Write out exactly the lines of the entries below from the one holding "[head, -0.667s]" to the one holding "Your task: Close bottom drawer", inclusive, and leave out all other lines.

Segment Open

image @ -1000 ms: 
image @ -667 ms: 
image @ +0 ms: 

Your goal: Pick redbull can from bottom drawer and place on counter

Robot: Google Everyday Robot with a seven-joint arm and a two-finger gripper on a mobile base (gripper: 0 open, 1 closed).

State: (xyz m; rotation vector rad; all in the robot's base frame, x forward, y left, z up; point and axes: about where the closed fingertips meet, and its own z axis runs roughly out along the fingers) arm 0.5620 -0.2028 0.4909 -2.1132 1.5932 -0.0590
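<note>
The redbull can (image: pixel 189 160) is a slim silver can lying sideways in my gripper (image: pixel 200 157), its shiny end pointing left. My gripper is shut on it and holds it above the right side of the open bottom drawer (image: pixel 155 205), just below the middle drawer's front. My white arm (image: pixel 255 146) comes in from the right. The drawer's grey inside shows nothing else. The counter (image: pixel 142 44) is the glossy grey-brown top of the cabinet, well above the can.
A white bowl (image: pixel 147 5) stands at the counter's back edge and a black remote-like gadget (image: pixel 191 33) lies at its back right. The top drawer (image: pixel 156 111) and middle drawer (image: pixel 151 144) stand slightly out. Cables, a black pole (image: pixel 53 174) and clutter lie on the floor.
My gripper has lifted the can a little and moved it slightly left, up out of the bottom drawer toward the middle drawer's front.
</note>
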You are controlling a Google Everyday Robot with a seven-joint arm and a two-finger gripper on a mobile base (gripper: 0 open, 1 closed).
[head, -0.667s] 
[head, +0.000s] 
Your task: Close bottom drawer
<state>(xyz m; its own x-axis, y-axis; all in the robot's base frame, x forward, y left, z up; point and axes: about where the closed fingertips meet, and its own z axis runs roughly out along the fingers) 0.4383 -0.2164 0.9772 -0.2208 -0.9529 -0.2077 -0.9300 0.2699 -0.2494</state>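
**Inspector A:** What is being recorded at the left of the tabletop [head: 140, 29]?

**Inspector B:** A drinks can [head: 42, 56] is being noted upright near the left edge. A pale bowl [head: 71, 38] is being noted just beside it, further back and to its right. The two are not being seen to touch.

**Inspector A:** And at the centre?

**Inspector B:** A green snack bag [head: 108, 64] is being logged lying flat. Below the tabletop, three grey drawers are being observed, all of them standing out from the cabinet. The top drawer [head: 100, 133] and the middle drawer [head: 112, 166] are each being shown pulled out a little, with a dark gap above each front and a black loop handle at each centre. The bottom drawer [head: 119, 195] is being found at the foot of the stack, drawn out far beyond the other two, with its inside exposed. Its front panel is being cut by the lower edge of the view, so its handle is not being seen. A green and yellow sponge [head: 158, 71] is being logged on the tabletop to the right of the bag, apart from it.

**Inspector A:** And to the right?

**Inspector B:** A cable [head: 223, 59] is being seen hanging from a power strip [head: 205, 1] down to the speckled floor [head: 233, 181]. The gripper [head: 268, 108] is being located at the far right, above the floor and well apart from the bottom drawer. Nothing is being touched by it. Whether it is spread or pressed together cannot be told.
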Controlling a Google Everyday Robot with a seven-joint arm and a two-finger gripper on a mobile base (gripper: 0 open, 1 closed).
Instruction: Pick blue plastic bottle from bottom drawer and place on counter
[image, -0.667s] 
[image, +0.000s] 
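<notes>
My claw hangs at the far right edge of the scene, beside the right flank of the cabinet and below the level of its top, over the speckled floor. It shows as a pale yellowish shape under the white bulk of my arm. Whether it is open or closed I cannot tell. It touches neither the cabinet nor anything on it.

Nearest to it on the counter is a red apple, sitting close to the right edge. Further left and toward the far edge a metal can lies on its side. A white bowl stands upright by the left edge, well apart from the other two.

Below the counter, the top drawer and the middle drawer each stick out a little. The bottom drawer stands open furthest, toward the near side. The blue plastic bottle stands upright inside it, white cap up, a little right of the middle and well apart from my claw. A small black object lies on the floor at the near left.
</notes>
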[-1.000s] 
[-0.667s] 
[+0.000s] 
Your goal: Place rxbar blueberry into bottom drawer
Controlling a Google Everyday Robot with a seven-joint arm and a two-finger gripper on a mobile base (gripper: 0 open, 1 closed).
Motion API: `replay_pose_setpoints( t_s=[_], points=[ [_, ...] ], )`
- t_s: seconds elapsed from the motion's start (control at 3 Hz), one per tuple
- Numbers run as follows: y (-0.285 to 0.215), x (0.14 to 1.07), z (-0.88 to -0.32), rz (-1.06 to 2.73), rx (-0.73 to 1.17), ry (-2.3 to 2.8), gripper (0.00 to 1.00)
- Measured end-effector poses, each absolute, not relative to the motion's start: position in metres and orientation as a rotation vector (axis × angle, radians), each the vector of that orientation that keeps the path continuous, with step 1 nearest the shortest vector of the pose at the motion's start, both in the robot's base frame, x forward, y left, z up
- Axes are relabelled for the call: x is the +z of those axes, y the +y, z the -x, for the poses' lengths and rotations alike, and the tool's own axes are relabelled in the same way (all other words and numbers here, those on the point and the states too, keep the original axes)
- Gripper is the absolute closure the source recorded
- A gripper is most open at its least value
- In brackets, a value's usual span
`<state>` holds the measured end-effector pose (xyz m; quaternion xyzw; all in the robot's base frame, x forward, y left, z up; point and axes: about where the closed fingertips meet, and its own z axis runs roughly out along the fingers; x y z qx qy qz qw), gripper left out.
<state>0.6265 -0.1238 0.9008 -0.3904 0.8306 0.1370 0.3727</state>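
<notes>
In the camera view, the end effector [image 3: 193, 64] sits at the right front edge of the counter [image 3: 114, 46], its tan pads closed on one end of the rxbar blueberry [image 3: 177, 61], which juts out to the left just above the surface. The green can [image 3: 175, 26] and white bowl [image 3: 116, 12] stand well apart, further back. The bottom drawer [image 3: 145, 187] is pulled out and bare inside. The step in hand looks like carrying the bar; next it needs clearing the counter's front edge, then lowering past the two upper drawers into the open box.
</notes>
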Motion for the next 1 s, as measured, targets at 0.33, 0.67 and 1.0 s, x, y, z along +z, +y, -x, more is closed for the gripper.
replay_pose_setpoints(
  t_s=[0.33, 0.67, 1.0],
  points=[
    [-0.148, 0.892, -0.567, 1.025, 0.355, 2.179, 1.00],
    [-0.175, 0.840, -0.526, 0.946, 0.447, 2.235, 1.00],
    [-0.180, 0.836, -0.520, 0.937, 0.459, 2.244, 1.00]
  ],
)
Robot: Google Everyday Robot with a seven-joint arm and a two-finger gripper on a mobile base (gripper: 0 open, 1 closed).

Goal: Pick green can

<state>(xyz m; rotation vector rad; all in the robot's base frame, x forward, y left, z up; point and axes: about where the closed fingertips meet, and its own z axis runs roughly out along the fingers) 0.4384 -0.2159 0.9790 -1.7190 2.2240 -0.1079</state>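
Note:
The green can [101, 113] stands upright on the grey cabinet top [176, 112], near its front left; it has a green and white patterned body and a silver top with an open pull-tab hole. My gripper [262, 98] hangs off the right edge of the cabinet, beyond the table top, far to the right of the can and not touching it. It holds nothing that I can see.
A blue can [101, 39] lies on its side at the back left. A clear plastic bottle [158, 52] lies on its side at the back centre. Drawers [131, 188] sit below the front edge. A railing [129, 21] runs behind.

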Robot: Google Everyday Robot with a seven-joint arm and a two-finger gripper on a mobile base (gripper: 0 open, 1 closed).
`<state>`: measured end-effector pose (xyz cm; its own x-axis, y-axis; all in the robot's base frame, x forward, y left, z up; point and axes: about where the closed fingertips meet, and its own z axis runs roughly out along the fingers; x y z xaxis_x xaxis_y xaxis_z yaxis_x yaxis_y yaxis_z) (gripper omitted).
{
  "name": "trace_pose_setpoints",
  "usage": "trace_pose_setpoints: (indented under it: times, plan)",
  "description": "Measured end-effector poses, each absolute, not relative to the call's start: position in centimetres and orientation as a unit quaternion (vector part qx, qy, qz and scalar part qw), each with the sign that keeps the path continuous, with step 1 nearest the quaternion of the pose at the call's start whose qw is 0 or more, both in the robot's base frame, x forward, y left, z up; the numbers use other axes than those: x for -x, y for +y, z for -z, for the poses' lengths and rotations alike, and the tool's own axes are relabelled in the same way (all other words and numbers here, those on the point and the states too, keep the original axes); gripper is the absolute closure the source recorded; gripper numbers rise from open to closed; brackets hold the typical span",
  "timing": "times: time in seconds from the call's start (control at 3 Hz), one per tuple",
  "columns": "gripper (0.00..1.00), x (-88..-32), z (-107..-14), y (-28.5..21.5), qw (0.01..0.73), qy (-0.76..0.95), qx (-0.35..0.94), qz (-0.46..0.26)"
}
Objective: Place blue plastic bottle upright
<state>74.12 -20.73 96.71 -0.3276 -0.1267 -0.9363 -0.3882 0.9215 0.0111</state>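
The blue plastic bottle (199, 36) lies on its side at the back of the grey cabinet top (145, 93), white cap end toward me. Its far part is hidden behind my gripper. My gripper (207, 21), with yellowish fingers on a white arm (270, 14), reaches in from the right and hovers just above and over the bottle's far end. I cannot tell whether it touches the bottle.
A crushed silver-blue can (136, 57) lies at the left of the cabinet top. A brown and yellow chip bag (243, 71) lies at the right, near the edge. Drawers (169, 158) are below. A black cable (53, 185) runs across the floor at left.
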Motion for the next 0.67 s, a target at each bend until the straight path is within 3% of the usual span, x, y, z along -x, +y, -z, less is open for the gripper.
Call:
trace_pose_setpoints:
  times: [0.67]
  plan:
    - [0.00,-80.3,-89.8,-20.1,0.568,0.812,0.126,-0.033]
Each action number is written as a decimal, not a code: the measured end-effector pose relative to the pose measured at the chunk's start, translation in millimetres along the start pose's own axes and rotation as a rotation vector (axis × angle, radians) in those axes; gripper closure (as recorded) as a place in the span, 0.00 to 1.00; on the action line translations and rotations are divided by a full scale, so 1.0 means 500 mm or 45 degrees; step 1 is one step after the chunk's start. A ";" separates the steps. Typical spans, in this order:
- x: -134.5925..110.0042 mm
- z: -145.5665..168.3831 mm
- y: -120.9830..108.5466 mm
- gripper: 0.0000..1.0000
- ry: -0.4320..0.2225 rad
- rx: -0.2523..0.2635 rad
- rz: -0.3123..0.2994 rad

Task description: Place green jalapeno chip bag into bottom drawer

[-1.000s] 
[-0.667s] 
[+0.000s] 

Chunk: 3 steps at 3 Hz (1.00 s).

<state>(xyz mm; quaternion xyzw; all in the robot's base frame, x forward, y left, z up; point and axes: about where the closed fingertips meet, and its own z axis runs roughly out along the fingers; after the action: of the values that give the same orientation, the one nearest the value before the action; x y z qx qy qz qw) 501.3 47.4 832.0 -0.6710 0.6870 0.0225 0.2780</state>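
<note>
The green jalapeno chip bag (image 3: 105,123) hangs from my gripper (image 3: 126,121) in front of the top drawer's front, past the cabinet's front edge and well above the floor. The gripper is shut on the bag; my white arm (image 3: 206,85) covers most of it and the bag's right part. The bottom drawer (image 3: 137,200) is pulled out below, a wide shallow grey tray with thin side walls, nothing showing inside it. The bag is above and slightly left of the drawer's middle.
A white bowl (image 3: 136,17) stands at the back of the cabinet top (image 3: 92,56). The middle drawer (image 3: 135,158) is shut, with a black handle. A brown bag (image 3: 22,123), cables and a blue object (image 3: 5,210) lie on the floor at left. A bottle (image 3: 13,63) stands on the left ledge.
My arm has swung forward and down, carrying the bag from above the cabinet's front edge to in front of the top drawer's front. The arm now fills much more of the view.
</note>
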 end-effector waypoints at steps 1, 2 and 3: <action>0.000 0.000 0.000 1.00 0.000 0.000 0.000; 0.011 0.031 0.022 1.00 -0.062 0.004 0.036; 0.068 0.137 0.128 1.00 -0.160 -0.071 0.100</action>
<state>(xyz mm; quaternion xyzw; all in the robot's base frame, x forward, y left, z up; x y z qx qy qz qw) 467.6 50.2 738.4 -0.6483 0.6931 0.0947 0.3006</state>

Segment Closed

■ Exercise response:
[head, -0.667s] 
[head, +0.000s] 
Your task: Close bottom drawer

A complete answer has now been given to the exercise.